## Problem description
Copy nothing but the lines below running from the line containing "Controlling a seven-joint" through the line containing "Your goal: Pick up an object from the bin", both end lines included.

(Data entries)
+ + +
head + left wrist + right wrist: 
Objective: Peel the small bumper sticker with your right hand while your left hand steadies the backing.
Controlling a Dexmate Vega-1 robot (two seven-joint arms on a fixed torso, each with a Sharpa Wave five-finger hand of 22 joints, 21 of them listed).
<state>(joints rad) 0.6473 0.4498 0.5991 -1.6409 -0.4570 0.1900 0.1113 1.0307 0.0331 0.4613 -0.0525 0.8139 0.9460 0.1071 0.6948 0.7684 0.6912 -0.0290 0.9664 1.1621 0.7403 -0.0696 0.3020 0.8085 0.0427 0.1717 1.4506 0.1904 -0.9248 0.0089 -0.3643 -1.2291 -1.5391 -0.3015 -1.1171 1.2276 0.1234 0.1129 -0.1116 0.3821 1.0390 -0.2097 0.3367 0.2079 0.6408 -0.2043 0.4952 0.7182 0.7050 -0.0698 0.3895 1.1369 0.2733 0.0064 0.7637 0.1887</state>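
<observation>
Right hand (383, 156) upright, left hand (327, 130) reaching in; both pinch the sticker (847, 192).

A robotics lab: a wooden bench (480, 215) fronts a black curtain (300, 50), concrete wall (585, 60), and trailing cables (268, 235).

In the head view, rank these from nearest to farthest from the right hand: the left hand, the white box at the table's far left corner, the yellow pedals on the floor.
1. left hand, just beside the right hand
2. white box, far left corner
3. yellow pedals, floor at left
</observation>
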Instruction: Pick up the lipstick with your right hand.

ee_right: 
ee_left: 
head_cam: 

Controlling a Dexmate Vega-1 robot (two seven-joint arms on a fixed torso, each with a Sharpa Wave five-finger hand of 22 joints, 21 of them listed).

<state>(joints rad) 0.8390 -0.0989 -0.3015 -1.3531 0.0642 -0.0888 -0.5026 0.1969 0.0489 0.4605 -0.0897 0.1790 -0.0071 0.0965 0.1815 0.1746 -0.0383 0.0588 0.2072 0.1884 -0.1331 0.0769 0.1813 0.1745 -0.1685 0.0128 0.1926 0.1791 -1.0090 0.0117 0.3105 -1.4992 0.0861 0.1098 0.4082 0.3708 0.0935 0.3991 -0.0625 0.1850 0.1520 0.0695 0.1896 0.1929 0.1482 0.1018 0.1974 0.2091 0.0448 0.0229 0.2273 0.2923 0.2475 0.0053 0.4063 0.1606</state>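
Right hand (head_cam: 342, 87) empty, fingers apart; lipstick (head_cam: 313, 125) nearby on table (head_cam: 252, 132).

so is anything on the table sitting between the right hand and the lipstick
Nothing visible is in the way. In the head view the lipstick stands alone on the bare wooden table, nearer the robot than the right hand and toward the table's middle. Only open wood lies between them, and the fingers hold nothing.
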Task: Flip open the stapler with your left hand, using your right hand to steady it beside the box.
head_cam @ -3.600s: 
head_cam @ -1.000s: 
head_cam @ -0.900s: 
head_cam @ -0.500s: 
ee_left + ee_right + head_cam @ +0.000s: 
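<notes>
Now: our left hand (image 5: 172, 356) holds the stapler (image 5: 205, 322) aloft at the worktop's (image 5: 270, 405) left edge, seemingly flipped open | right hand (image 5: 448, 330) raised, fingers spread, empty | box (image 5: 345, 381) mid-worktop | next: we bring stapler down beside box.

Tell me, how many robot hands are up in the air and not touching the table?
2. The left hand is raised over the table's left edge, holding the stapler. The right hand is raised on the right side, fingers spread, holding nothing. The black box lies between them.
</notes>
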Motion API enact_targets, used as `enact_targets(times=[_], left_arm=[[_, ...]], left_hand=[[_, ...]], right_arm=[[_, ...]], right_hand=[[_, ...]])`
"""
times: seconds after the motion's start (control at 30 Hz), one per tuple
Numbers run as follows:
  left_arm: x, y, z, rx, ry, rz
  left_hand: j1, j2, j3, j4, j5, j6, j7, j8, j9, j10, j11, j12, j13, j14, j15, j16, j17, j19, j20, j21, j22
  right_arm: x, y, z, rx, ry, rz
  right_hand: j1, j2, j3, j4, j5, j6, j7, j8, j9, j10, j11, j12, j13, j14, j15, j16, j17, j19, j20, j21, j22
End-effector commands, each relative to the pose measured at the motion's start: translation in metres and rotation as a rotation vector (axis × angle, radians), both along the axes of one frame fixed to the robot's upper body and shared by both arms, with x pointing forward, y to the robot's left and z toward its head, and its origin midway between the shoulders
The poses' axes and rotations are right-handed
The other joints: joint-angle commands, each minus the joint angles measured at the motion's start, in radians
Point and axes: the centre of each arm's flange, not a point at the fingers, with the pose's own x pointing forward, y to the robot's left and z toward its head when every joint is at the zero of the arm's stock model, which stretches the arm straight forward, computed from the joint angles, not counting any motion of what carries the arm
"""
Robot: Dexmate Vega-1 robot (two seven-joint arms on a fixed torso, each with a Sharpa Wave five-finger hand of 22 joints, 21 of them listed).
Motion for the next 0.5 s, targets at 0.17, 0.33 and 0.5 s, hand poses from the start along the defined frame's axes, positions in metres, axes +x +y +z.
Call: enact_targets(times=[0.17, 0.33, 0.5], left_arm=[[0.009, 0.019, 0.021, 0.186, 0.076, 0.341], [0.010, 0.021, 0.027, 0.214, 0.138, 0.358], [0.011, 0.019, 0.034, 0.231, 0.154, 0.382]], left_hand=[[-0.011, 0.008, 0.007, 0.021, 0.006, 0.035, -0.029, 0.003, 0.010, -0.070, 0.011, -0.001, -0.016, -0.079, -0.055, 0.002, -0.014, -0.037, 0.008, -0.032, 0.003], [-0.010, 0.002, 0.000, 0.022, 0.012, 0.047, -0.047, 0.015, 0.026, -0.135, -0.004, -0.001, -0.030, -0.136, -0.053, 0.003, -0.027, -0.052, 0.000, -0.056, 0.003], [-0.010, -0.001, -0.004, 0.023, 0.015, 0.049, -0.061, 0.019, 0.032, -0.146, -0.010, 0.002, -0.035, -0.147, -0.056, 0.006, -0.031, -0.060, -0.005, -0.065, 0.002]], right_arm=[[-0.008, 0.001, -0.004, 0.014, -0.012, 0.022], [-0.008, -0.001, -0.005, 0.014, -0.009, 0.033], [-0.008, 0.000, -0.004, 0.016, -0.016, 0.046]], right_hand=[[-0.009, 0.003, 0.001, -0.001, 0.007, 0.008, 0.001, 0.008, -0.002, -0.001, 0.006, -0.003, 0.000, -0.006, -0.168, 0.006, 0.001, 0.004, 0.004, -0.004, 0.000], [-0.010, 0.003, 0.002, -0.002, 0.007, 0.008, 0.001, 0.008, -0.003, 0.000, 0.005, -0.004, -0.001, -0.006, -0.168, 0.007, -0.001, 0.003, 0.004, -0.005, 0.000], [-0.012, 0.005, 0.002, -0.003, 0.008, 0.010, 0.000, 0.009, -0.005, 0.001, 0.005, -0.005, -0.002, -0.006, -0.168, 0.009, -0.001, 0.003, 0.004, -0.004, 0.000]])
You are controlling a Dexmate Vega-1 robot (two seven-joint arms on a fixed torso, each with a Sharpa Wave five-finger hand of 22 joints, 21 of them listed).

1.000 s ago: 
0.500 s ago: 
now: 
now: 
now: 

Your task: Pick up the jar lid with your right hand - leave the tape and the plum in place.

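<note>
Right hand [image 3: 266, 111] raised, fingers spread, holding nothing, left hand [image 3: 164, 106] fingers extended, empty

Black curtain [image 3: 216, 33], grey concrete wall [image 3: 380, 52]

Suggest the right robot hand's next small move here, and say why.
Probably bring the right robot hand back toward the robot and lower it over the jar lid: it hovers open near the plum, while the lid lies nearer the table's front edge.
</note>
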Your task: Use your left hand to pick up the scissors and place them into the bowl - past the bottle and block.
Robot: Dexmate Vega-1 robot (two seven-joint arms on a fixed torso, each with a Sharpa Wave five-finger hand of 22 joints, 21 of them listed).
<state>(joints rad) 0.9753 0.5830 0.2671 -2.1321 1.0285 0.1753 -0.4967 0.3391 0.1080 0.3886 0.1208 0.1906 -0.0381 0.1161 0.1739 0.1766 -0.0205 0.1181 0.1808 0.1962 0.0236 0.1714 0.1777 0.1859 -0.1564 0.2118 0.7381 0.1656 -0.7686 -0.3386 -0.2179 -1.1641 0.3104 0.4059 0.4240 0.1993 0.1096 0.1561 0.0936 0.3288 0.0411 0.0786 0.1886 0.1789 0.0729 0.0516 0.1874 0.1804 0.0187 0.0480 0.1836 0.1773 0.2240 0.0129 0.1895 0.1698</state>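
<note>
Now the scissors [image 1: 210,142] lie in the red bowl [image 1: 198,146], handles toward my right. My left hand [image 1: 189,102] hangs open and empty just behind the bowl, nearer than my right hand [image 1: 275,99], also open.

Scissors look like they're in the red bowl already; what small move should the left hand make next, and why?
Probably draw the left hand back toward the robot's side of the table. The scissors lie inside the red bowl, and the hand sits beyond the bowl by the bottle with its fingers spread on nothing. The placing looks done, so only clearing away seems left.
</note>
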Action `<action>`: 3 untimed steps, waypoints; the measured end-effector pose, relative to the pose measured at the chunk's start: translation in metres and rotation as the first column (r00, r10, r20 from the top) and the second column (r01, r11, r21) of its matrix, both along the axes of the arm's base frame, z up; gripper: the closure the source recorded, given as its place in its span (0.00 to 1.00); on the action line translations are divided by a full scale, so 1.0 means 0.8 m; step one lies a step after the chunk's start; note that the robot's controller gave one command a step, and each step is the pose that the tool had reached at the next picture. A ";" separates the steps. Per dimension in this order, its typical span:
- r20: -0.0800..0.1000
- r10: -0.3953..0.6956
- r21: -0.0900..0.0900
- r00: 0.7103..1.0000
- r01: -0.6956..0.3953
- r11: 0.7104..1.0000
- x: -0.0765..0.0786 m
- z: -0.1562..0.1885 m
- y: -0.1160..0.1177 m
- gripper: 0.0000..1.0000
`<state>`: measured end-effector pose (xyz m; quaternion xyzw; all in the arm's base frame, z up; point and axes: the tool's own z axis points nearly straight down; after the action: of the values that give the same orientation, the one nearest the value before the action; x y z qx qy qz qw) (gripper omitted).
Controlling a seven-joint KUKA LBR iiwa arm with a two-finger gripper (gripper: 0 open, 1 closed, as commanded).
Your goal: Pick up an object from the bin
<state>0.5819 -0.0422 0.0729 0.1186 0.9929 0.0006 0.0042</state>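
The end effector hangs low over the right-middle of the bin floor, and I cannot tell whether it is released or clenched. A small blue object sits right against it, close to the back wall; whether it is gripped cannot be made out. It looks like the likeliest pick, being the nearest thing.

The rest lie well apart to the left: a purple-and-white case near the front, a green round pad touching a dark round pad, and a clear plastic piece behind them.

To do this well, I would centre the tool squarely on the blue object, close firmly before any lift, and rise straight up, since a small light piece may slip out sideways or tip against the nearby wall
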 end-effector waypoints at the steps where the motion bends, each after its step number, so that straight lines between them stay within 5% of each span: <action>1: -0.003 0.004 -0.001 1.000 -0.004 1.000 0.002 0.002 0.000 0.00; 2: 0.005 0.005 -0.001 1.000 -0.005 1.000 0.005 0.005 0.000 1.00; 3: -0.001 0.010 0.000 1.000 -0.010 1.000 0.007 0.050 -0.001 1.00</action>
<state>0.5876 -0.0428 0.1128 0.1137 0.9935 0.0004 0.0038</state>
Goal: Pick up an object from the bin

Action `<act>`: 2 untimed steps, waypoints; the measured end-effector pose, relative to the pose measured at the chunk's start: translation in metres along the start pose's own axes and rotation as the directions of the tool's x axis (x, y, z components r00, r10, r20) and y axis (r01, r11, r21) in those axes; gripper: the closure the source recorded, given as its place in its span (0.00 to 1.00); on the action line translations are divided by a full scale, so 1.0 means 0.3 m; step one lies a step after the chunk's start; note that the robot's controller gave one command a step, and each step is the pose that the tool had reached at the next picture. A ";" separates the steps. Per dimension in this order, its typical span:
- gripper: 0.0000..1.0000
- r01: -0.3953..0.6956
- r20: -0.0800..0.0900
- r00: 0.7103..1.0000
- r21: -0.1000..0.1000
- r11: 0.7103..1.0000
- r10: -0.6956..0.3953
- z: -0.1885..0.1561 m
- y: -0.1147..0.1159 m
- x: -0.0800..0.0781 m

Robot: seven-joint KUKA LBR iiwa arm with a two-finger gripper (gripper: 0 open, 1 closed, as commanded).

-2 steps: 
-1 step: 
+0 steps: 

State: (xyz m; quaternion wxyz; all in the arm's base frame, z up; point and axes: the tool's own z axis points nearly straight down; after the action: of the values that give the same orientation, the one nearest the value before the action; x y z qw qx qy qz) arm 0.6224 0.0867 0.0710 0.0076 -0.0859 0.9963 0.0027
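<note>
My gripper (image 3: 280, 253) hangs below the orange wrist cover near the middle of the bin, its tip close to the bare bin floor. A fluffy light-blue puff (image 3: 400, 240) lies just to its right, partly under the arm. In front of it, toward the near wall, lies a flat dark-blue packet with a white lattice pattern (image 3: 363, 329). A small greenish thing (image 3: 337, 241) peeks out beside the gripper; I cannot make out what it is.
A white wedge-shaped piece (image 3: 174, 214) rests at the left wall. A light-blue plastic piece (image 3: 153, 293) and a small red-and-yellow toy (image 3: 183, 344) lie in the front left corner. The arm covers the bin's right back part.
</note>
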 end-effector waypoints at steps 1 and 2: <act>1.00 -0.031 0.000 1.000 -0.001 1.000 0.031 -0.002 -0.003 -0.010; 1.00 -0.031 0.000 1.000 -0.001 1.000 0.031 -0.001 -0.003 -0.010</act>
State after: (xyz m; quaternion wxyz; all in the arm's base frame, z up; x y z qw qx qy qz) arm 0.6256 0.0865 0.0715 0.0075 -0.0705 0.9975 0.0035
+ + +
## Written response
Controlling a seven-joint KUKA LBR iiwa arm with a two-finger gripper (gripper: 0 open, 1 closed, as commanded).
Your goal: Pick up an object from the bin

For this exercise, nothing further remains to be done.